Notre projet s’inscrit en effet dans cette philosophie. Nous développerons par exemple un programme éducatif de découverte des médias, où chacun pourra venir voir comment on fait une enquête, comment on construit un téléjournal, comment on dépiste les fausses nouvelles. Ce programme aura clairement une dimension participative. Notre bâtiment sera largement accessible, il sera possible d’assister aux émissions, le vaste hall sera lui totalement libre d’accès, avec des concerts et des expositions, de même que le restaurant. Aujourd’hui déjà nous allons au contact des gens sur le terrain avec nos émissions ; il s’agit de le faire aussi « à domicile » pour devenir vraiment la maison du public. Sur le site actuellement en construction, cela va se traduire par une présence plus forte de la RTS dans les événements universitaires et nous espérons contribuer à l’animation du campus.

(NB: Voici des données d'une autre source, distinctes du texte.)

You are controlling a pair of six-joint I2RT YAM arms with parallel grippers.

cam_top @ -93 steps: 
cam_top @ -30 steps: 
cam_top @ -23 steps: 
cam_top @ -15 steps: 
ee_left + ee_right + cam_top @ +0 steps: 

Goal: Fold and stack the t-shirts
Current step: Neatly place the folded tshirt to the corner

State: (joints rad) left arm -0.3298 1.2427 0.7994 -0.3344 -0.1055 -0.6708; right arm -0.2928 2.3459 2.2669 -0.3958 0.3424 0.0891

Comment se porte aujourd’hui la RTS ?
La RTS, comme d’autres entreprises mais d’une façon sans doute plus médiatisée, a été confrontée à certaines évolutions de la société, comme dans l’affaire du harcèlement ou des propos sexistes. Ce qui a pu être toléré dans le passé n’est plus acceptable aujourd’hui, et c’est un progrès. Sur la question du langage épicène et inclusif, nous ne sommes pas dans une logique de contrainte et il s’agit avant tout de forger une pratique. Notre média de service public s’adresse par définition à tout le monde, par-delà les identités particulières, et dans le respect des diverses sensibilités. C’est valable autant pour nos programmes que pour notre fonctionnement en tant qu’entreprise responsable et soucieuse d’améliorer les relations humaines, y compris et peut-être surtout dans un contexte d’économies et de transformations. Il y a un grand savoir-faire, une vraie force dans cette entreprise, nous avons été au rendez-vous tous les jours malgré la crise sanitaire, nos scores de crédibilité auprès du public sont élevés, nos audiences sont bonnes. Le contexte n’est pas facile, mais je suis confiant en l’avenir de la RTS et pour nos relations avec les hautes écoles lausannoises et plus globalement les institutions réparties dans toute la Suisse romande.